But what we get for our money is not inconsequential. It’s true that, for some, check day brings only the briefest respite from the twenty-four, seven struggle to stay aboard the chemical rollercoaster. Unbridled by constraints imposed by children, or a future, or the barest necessities, there are fiends who will snatch up the check and have it spent before the sun rises on the fourth day of any given month. Fortunately there are also many others who have learned to stretch and squeeze every penny, to somehow keep a rough-and-tumble balance between addiction and
responsibility. For the best of them, the government money can last two, maybe three weeks.

In the aggregate, the best ideas and efforts of the welfare state—AFDC, SSI, DALP, Medicaid—buy us eight, or ten, or twelve days before the damned of the cities have to turn again to capers and hustles and crimes.
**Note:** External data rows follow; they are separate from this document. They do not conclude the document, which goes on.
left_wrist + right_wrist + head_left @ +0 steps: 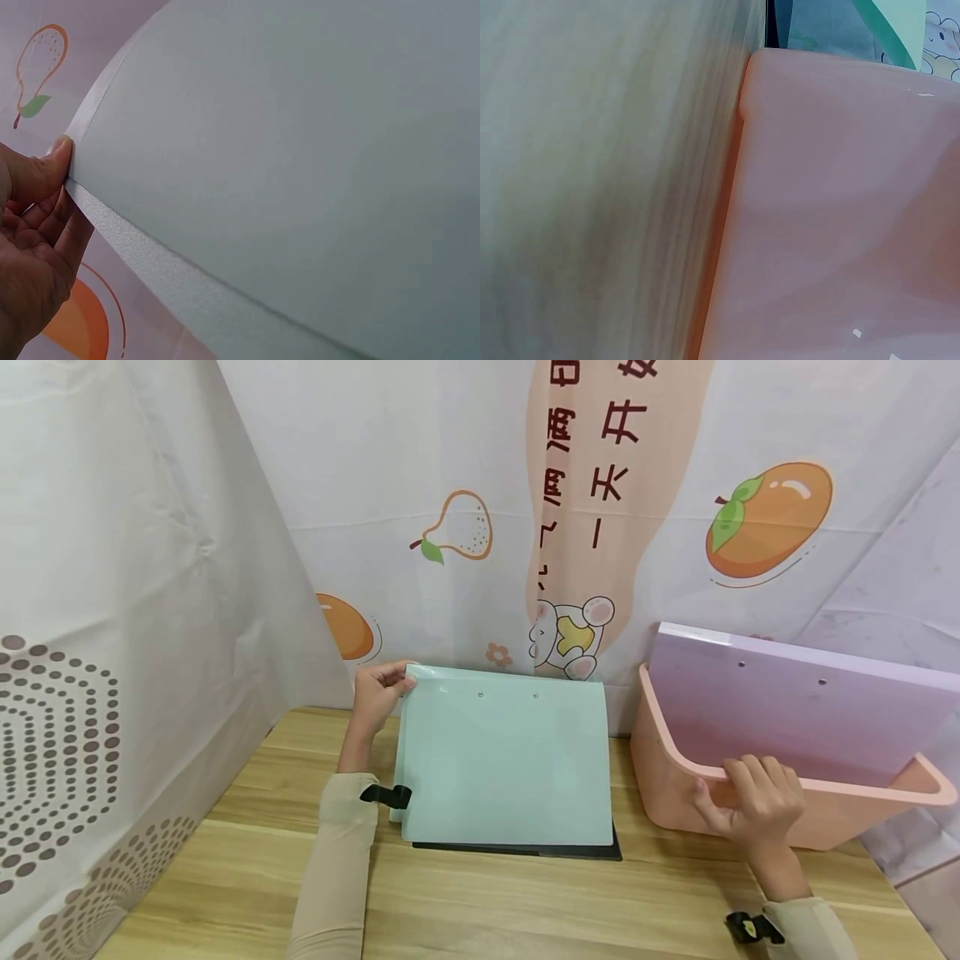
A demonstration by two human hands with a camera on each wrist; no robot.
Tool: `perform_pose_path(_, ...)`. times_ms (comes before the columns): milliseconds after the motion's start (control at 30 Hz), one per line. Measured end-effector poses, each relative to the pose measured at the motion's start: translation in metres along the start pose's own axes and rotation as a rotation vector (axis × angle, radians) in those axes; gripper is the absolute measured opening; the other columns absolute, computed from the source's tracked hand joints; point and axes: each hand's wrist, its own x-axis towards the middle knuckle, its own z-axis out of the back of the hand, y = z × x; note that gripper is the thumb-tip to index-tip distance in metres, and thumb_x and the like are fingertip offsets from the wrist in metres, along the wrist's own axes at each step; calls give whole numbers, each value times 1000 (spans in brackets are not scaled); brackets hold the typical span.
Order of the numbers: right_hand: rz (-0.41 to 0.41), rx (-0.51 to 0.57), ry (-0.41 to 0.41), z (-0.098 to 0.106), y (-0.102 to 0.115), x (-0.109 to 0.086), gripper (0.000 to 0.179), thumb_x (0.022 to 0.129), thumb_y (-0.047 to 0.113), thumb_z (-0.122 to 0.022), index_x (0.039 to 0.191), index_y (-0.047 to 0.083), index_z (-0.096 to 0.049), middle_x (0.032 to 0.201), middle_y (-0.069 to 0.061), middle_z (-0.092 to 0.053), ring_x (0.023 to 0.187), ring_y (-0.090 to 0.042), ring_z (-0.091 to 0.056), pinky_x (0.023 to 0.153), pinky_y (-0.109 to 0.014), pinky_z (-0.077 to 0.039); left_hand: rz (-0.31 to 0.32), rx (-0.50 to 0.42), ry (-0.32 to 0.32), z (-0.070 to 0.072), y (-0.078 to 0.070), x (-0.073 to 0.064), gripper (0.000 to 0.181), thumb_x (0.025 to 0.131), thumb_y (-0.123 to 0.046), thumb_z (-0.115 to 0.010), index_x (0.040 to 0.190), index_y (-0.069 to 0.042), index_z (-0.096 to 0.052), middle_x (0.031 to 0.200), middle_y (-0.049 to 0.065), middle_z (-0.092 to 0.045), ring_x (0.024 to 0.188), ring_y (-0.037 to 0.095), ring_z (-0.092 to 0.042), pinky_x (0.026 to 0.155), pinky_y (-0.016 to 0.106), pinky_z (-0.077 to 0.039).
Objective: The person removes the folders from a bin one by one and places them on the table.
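My left hand (pixel 377 697) pinches the top left corner of a mint-green file folder (pixel 510 760), thumb in front and fingers behind. Two small rivets show near the folder's top edge. In the left wrist view the left hand (pixel 34 247) holds the corner where two layers of the folder (pixel 262 150) part slightly. On the right, my right hand (pixel 761 802) grips the front rim of a pink plastic bin (pixel 663 785), fingers curled over it. A purple file folder (pixel 787 718) stands inside this bin. The right wrist view shows the bin's wall (pixel 840 187), but not the hand.
A dark flat thing (pixel 517 850) peeks out from under the green folder's lower edge. The wood-grain table (pixel 480 902) carries everything. Behind it hangs a printed curtain (pixel 450 443) with fruit and writing, and a white cloth (pixel 150 568) hangs at the left.
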Motion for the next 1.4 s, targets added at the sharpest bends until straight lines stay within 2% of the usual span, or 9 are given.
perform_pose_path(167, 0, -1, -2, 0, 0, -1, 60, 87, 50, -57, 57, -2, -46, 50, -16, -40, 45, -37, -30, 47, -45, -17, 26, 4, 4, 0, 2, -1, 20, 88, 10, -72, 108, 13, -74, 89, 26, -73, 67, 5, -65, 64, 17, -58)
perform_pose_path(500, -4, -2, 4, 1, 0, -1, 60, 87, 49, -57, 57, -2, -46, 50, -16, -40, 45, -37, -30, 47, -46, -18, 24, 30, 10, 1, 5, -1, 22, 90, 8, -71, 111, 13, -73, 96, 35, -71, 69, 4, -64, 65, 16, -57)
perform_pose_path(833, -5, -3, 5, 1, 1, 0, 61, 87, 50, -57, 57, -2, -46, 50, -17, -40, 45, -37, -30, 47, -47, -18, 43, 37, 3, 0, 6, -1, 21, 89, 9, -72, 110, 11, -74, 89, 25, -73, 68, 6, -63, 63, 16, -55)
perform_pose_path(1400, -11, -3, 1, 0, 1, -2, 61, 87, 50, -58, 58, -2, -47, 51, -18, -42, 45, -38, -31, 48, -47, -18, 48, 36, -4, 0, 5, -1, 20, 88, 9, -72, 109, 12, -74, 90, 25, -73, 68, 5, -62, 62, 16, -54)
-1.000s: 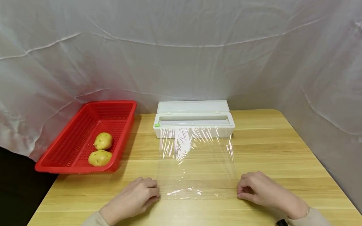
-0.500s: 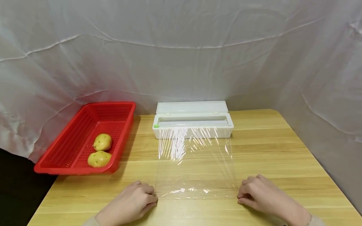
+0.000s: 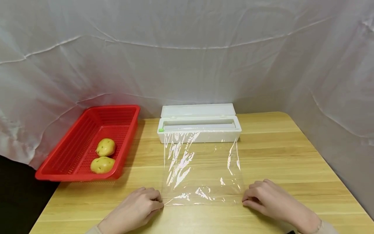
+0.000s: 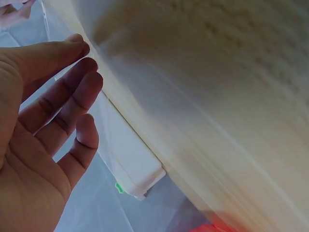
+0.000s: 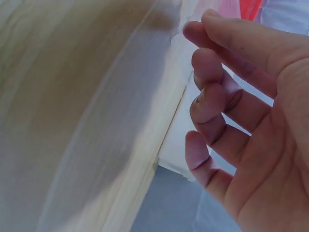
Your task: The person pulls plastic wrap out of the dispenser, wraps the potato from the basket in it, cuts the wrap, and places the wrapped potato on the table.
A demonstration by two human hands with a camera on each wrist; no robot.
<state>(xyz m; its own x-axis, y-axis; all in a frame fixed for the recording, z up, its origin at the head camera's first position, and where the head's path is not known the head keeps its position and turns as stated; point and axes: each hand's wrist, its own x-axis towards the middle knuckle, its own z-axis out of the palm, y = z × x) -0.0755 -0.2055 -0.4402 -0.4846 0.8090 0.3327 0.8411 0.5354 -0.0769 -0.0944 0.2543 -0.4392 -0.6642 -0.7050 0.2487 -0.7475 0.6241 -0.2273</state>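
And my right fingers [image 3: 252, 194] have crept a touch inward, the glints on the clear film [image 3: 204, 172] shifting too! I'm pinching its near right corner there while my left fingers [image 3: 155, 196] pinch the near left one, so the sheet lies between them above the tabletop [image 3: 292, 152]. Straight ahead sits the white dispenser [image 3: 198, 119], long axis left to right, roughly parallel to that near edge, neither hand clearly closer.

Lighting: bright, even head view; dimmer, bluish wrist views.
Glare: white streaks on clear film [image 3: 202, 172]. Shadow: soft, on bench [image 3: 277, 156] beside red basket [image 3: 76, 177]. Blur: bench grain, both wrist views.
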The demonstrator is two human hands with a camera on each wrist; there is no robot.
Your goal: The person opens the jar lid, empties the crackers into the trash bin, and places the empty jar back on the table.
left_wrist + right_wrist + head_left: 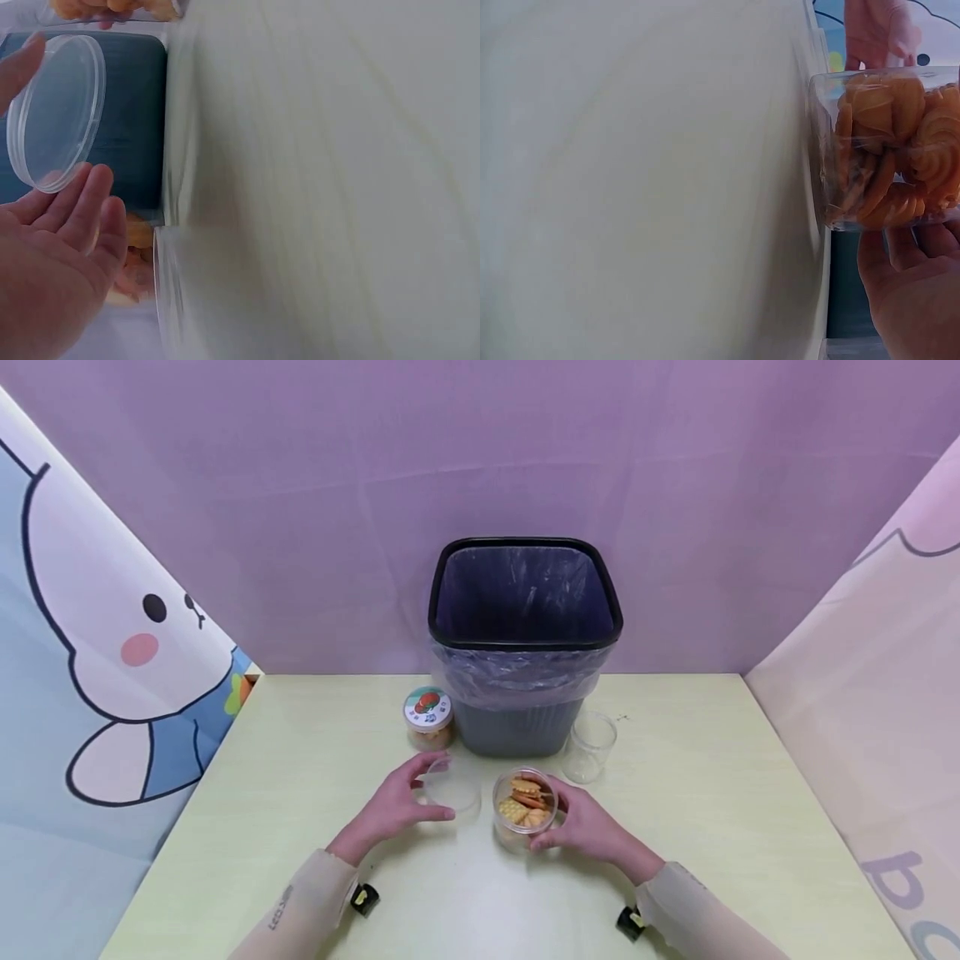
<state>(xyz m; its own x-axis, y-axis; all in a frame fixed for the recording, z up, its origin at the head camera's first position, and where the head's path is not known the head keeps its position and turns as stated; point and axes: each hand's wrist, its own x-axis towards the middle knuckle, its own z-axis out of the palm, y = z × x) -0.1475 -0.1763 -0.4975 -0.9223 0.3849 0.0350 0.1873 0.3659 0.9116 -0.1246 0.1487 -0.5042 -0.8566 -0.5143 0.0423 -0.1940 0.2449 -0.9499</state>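
Holding a clear lid (60,112) apart from an uncovered jar (512,837) of cookies (527,802).
Clamping the fingers of the left hand (397,806) on the lid's rim, probably to leave both faces free; facing a lidded jar (429,720) and a bin (517,731) toward the tabletop's (712,760) far edge; gripping the uncovered jar about midway between the left and right edges, clamping the fingers of the right hand (588,827) round its side, apparently to hold the mouth upward and the cookies inside; not touching the clear jar (582,762) beside the bin.

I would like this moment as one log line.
left hand: holds clear lid; right hand: holds cookie jar; lidded jar: beside bin
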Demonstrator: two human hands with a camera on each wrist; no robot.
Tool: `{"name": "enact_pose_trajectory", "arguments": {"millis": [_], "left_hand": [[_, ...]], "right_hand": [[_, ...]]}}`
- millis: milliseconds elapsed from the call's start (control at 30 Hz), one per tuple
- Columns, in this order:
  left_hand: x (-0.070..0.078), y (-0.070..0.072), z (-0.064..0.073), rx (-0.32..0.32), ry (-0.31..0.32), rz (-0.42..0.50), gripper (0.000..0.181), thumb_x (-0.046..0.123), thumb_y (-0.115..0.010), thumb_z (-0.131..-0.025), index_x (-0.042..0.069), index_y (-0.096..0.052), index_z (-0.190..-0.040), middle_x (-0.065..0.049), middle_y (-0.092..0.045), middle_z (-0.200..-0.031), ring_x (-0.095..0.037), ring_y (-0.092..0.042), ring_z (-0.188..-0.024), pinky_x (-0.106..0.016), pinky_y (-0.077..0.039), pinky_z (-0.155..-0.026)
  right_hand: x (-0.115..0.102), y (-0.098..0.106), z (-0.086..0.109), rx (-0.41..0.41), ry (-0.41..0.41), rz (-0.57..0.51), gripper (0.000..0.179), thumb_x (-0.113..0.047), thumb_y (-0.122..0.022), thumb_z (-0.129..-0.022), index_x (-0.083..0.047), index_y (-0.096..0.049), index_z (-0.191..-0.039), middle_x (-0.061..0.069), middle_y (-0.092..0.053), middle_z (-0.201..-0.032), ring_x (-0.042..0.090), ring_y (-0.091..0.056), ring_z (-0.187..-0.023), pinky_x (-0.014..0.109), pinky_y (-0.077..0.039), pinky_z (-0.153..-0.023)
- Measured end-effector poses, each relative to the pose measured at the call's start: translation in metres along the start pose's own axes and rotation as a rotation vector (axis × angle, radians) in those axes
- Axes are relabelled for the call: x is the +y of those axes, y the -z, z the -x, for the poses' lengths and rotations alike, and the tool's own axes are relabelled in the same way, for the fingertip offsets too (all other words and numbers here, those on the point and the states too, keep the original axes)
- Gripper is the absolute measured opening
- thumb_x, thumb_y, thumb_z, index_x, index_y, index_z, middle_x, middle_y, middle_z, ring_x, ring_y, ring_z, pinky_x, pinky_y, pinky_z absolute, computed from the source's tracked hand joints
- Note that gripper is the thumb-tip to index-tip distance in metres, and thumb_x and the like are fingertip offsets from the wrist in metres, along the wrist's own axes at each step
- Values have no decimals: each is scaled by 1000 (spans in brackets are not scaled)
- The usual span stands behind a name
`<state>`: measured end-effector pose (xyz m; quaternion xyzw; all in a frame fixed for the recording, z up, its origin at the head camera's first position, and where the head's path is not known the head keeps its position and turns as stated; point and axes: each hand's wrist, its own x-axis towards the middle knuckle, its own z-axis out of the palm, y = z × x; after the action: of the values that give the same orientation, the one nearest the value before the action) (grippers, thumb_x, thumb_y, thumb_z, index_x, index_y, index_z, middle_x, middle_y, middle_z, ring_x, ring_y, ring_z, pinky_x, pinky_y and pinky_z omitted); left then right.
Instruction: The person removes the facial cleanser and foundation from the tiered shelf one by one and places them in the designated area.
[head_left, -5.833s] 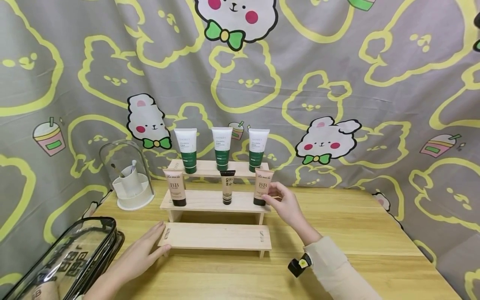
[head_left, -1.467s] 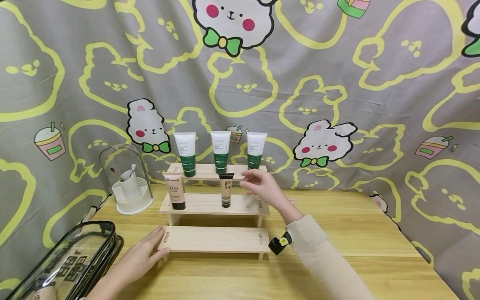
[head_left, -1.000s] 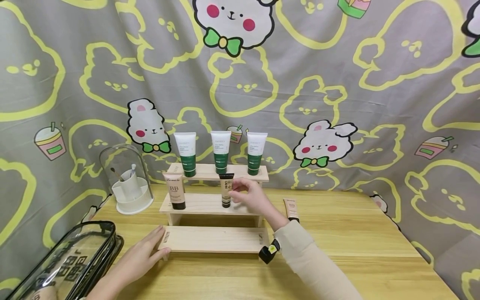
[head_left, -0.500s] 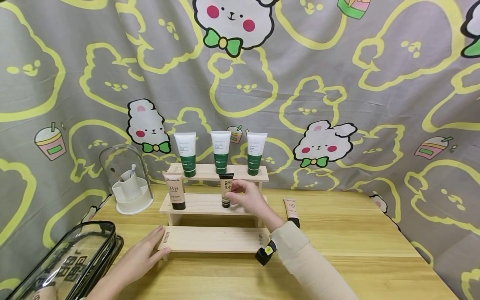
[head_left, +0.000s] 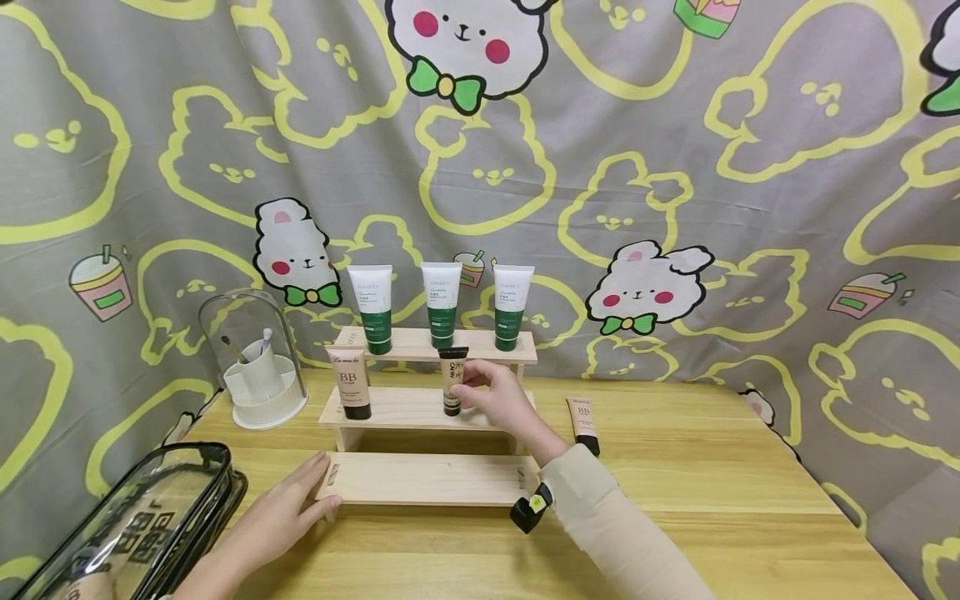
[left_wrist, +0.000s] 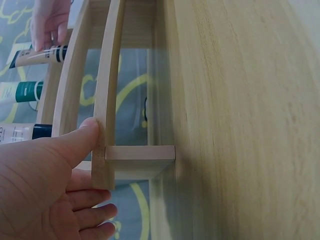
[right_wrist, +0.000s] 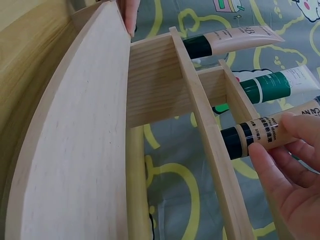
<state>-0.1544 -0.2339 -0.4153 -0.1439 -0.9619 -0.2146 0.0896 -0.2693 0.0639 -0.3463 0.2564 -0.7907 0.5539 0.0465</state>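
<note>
A three-step wooden display rack [head_left: 431,479] stands on the table. My left hand [head_left: 281,508] holds the left end of its lowest step, thumb on the front edge [left_wrist: 102,100] and fingers round the end. My right hand [head_left: 498,400] pinches a small beige foundation tube [head_left: 452,379] with a black cap, upright on the middle step; in the right wrist view its cap is down at the board [right_wrist: 232,142]. A pink BB cream tube [head_left: 351,383] stands at that step's left end. Another BB cream tube [head_left: 582,423] lies on the table, right of the rack.
Three white-and-green tubes [head_left: 442,304] stand along the top step. A clear domed brush holder [head_left: 262,375] is at the back left. A clear zip pouch [head_left: 142,517] with a tube inside lies front left. A patterned curtain [head_left: 675,167] hangs behind the table [head_left: 712,483].
The right-hand BB cream tube has gone from the middle step to the table on the right. My right hand has moved left onto the foundation tube. My left hand stays put.
</note>
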Motion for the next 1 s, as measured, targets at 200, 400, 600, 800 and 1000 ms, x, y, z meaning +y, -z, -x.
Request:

For a third of the month, the predatory instinct is diverted by money that tumbles from bank machines and check-cashing places. There’s less need to rip and run, less interest in pulling car stereos from dashboards or tearing copper piping from rowhouse basements. For that interval, in fact, the bribery accomplishes what all the police and prisons never can: The corners are fed, the corner regulars preoccupied with the money at hand. There’s still crime, of course—all that money can’t go up to the corner without everyone trying to cheat everyone else—so that on check day, the drug-related assaults and drug-related robberies reach their peak. But in general the government dole assures that most of the dirt stays where we want it to stay, and that a taxpayer’s life in any neighborhood adjacent to Fayette Street is nearly manageable. Ten days are bought and paid for until the checks are spent and the money is siphoned out, and then it’s every man for himself in the search for a blast. But on balance, we have no right to expect more. You get what you pay for in this world, and in the matter of buy-off dollars, we’ve made only the first installment.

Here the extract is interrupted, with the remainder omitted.